Problem to work on ▸
The pictures do not go in the copy. Reproduce the rest of the entries exactly.

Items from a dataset
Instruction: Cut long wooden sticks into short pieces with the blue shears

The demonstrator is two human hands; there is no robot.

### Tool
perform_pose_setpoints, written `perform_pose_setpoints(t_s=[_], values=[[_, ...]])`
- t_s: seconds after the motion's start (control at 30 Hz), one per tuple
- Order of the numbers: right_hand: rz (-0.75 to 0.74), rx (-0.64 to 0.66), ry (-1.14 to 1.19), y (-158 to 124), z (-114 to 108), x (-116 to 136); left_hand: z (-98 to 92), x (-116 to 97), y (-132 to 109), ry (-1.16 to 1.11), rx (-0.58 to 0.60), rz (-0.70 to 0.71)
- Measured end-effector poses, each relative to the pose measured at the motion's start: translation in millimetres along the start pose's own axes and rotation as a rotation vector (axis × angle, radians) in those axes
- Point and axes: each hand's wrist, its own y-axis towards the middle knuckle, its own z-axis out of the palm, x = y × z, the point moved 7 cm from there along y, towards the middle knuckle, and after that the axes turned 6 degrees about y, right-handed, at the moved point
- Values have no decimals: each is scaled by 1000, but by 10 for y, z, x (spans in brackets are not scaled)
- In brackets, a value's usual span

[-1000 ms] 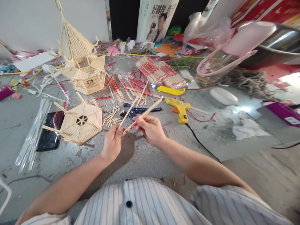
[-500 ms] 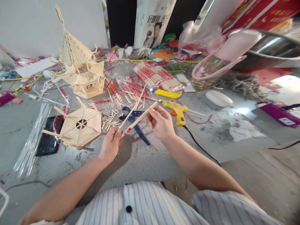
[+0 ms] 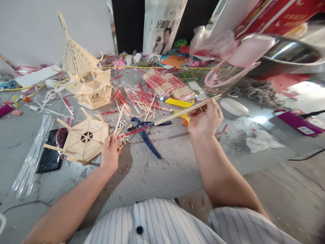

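My left hand (image 3: pixel 111 152) is closed on a clear wrapper with red print (image 3: pixel 134 131), stretched toward the right. A single wooden stick (image 3: pixel 120 118) rises from the same fingers. In my right hand (image 3: pixel 206 118) is a pair of wooden chopsticks (image 3: pixel 177 114), slanting up to the right, their lower end at the wrapper's mouth. Beneath the wrapper lie blue-handled cutters (image 3: pixel 149 142), with short cut stick pieces (image 3: pixel 123 130) beside them. A hexagonal stick panel (image 3: pixel 83 145) with legs pointing up lies left of my left hand.
A pagoda-like stick model (image 3: pixel 88 84) stands at the back left. Wrapped chopstick bundles (image 3: pixel 167 84), a yellow cutter knife (image 3: pixel 179 102) and a partly hidden yellow glue gun (image 3: pixel 183 117) lie farther back. A black phone (image 3: pixel 49 152) and clear glue sticks (image 3: pixel 34 156) lie left; a white oval object (image 3: pixel 234 106) is right.
My right hand has moved right and up, drawing the chopsticks out of the wrapper. My left hand has shifted left with the wrapper, and its single stick now stands steeper.
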Motion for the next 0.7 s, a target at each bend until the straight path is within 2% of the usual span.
perform_pose_setpoints(t_s=[0.1,0.27,0.33,0.43,0.57,0.7], values=[[22,16,-19,-93,41,-65,-10,-7,13,-35,-16,-5],[189,273,-108,-434,278,-271,-40,-129,41,-57,-39,38],[206,316,-108,-500,314,-284,-51,-166,43,-70,-59,61],[185,295,-90,-482,298,-253,-31,-167,22,-12,-50,98],[197,277,-90,-451,277,-268,-5,-136,11,185,10,144],[101,201,-111,-396,215,-219,-111,-178,65,250,-51,184]])
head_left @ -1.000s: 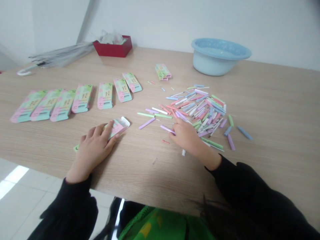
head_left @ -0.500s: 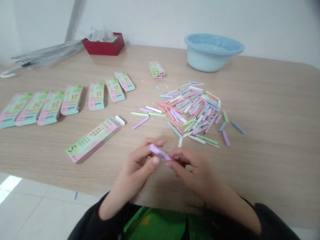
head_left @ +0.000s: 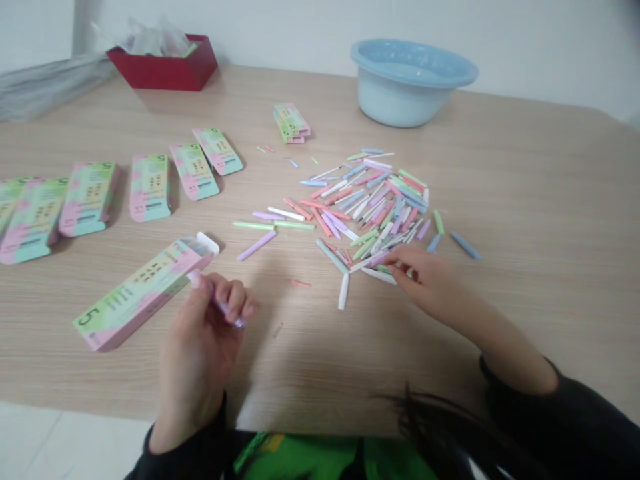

Task solution ▸
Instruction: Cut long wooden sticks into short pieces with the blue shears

The demonstrator is two human hands; there is no robot.

### Tool
perform_pose_setpoints, written `perform_pose_setpoints(t_s=[_], values=[[_, ...]])`
- t_s: seconds after the motion's start (control at 30 Hz), one per tuple
- Order of the numbers: right_hand: rz (-0.75 to 0.74), rx (-0.64 to 0.66), ry (-1.14 to 1.19), y (-158 to 124), z (-114 to 108), x (-116 to 136); left_hand: z (-98 to 92), x (-116 to 97), y (-132 to 109), ry (-1.16 to 1.11), rx (-0.58 to 0.60), rz (-0.70 to 0.71)
- Measured end-effector poses, each relative to the pose measured at the motion's start: translation in millimetres along the start pose's own axes and rotation as a rotation vector (axis × angle, radians) in those axes
- Point and axes: each hand's wrist, its own y-axis towards the middle knuckle, its own z-axis out of the palm, x = y × z, the point moved 7 cm from there along y, towards the middle knuckle, and after that the axes turned 6 degrees about y, right-handed, at the moved point
- Values have no decimals: each is scaled by 1000, but by 10 for y, z, x (spans in brackets are not scaled)
- In brackets, a value's usual span

[-1000 ms] 
[-500 ms] 
[+0 ms] 

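My left hand (image 3: pixel 111 152) is closed on a clear wrapper with red print (image 3: pixel 134 131), stretched toward the right. A single wooden stick (image 3: pixel 120 118) rises from the same fingers. In my right hand (image 3: pixel 206 118) is a pair of wooden chopsticks (image 3: pixel 177 114), slanting up to the right, their lower end at the wrapper's mouth. Beneath the wrapper lie blue-handled cutters (image 3: pixel 149 142), with short cut stick pieces (image 3: pixel 123 130) beside them. A hexagonal stick panel (image 3: pixel 83 145) with legs pointing up lies left of my left hand.
A pagoda-like stick model (image 3: pixel 88 84) stands at the back left. Wrapped chopstick bundles (image 3: pixel 167 84), a yellow cutter knife (image 3: pixel 179 102) and a partly hidden yellow glue gun (image 3: pixel 183 117) lie farther back. A black phone (image 3: pixel 49 152) and clear glue sticks (image 3: pixel 34 156) lie left; a white oval object (image 3: pixel 234 106) is right.
My right hand has moved right and up, drawing the chopsticks out of the wrapper. My left hand has shifted left with the wrapper, and its single stick now stands steeper.
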Motion for the next 0.7 s, a target at each bend until the straight path is within 2% of the usual span.
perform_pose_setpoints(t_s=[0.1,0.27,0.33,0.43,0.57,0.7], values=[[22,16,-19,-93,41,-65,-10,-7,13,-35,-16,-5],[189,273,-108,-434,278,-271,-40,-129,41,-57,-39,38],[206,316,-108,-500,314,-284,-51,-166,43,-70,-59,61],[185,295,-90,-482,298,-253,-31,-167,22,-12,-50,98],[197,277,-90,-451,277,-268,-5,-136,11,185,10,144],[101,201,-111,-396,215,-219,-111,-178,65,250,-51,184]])
head_left @ -1.000s: 
head_left @ -0.500s: 
head_left @ +0.000s: 

The work on this exercise has been finished.